■ **WORK TASK**
Tell how many lines in the records contain the word "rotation"; the number alone is the answer.

Collected data entries
++++++++

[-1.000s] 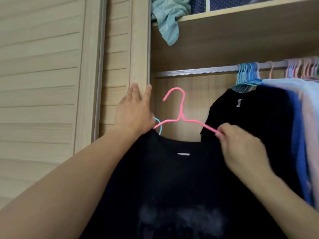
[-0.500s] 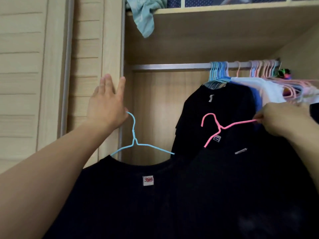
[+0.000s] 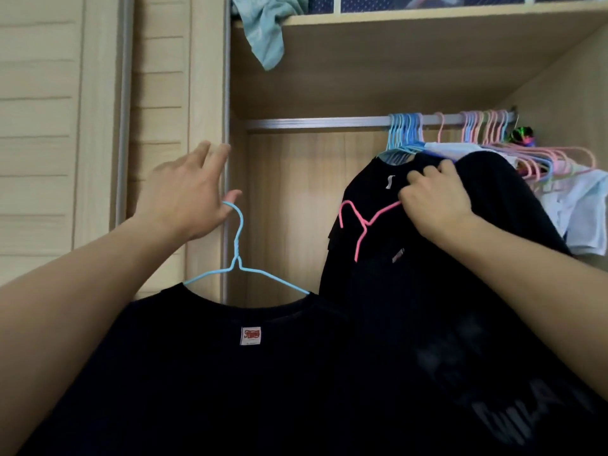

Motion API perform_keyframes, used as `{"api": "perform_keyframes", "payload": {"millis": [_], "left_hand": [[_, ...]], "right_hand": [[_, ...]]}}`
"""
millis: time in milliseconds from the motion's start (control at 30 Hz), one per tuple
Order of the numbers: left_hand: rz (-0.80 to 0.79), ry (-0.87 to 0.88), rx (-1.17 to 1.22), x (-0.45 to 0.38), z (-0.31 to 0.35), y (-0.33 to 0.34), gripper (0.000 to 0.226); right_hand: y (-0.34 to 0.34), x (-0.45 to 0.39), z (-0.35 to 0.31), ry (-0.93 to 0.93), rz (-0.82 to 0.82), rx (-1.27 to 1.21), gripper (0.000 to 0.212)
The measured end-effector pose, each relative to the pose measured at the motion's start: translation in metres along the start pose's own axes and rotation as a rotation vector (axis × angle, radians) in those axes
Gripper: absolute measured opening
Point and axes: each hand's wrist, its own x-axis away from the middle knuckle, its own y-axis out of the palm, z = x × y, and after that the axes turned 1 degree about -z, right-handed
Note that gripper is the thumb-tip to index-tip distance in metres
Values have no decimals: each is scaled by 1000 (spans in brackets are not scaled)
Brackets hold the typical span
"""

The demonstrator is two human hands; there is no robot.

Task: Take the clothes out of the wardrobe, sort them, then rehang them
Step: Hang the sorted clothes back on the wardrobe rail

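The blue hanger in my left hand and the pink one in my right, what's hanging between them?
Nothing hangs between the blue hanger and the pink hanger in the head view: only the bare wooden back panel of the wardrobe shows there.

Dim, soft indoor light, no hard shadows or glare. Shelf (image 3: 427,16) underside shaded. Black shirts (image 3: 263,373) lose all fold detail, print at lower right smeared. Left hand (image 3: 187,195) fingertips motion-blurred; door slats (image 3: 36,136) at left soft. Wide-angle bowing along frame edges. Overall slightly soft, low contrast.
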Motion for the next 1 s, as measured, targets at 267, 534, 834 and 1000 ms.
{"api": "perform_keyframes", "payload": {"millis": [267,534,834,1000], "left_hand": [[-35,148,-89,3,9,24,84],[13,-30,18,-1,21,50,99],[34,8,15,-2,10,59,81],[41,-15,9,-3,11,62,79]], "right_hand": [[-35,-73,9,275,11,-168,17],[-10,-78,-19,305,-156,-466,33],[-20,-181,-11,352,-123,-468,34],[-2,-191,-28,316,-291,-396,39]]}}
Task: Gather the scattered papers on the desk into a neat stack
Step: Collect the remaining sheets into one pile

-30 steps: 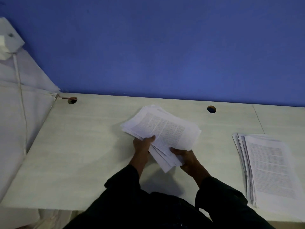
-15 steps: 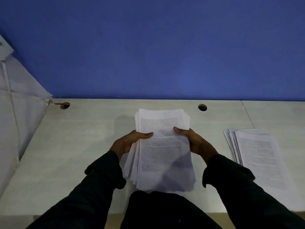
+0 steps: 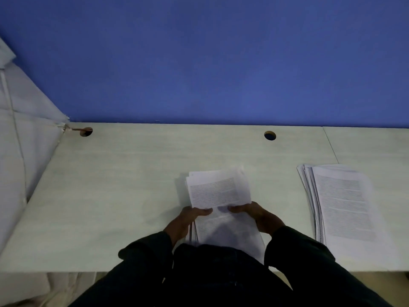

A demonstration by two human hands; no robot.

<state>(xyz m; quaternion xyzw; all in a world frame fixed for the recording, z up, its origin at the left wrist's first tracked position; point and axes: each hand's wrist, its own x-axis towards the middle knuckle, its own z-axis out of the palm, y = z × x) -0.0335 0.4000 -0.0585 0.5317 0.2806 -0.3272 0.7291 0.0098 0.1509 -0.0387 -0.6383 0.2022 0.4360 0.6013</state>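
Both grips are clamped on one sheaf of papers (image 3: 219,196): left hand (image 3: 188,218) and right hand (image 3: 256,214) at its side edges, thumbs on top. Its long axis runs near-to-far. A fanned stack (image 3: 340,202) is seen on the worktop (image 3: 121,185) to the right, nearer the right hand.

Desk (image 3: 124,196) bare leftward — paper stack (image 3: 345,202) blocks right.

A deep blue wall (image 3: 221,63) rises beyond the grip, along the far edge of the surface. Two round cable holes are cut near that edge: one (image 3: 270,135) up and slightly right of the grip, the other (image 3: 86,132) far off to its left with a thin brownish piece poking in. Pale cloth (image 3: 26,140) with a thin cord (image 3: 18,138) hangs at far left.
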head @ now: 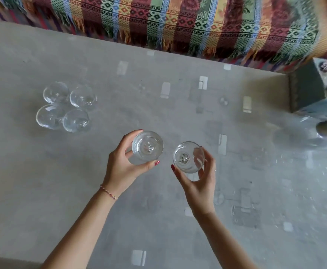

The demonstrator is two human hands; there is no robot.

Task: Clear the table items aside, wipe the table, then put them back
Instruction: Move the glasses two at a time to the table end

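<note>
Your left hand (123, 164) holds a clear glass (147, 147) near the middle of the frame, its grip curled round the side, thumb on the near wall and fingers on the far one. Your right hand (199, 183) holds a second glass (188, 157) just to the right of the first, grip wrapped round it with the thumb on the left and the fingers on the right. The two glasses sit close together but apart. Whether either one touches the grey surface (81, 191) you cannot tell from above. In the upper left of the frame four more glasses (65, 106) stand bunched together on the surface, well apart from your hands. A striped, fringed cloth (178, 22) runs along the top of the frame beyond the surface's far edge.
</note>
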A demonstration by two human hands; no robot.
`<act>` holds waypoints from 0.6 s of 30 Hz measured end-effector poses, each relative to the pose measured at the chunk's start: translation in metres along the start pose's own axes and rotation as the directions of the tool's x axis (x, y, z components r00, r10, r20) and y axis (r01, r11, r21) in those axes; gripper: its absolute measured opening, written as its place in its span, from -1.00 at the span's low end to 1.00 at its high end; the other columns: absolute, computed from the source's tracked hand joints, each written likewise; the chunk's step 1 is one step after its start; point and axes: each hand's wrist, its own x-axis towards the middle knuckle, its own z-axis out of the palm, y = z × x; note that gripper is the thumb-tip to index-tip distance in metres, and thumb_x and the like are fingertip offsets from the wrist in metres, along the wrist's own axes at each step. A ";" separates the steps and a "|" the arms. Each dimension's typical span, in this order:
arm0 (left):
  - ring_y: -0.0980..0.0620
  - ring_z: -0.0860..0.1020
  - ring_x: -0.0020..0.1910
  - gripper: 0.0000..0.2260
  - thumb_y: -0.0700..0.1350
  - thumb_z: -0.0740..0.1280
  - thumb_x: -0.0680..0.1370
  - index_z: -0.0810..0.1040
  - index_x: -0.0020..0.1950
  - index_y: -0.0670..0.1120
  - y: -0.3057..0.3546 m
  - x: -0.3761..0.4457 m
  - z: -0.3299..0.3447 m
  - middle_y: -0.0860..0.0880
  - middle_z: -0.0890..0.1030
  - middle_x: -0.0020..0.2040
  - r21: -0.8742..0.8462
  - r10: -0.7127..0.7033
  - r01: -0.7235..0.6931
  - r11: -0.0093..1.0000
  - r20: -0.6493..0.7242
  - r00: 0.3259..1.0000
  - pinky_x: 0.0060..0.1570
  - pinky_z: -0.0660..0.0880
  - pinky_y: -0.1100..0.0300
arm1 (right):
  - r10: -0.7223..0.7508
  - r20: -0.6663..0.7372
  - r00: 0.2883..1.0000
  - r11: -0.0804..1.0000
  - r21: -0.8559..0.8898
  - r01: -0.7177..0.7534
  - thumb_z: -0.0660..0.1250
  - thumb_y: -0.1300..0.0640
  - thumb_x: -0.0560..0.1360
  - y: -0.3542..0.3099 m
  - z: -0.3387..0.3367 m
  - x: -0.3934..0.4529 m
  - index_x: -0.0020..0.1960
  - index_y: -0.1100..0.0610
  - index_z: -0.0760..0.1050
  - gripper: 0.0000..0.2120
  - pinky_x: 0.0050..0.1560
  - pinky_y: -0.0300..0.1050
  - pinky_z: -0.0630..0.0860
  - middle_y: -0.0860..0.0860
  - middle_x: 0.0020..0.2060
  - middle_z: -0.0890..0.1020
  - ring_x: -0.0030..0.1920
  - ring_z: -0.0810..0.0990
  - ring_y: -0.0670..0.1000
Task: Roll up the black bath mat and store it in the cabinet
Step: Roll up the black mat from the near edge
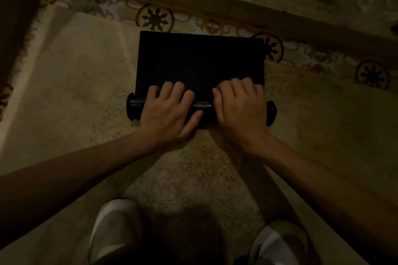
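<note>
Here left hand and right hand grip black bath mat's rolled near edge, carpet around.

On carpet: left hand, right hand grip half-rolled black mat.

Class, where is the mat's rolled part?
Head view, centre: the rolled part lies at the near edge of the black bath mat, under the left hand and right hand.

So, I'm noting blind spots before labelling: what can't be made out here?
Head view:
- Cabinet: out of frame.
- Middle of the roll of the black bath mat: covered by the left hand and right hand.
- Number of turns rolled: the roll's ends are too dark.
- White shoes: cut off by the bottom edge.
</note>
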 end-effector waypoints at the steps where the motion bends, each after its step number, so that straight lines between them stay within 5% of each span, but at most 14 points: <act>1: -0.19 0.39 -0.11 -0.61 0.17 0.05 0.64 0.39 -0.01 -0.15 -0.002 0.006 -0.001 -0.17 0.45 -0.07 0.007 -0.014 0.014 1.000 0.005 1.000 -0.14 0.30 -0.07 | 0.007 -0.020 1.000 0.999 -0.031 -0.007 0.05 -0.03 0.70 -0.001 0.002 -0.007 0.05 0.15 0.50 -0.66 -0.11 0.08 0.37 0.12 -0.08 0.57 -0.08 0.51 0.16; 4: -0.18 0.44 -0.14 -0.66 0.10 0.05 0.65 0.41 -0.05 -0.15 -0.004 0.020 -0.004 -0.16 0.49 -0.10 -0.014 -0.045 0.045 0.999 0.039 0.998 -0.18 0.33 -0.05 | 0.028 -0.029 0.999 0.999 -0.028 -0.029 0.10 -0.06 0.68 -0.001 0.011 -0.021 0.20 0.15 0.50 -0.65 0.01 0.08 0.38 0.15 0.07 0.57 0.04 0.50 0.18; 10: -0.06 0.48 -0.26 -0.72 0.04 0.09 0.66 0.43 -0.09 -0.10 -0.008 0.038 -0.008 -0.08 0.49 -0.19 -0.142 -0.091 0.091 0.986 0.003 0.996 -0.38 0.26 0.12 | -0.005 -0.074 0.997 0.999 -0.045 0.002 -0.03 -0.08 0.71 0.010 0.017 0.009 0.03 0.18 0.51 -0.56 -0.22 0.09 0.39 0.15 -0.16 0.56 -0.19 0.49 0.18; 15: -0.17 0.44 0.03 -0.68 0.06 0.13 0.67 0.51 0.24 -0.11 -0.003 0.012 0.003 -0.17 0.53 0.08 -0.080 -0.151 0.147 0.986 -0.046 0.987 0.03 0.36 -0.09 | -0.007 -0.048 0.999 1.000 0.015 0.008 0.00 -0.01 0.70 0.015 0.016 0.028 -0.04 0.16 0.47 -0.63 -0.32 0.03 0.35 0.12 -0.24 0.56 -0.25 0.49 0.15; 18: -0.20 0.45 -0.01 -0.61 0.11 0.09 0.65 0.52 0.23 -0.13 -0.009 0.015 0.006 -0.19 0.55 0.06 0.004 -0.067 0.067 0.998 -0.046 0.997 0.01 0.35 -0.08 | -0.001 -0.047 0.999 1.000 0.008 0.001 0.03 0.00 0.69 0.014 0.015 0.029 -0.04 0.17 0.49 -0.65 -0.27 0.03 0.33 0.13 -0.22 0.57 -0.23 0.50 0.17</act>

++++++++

■ **WRITTEN ANSWER**
2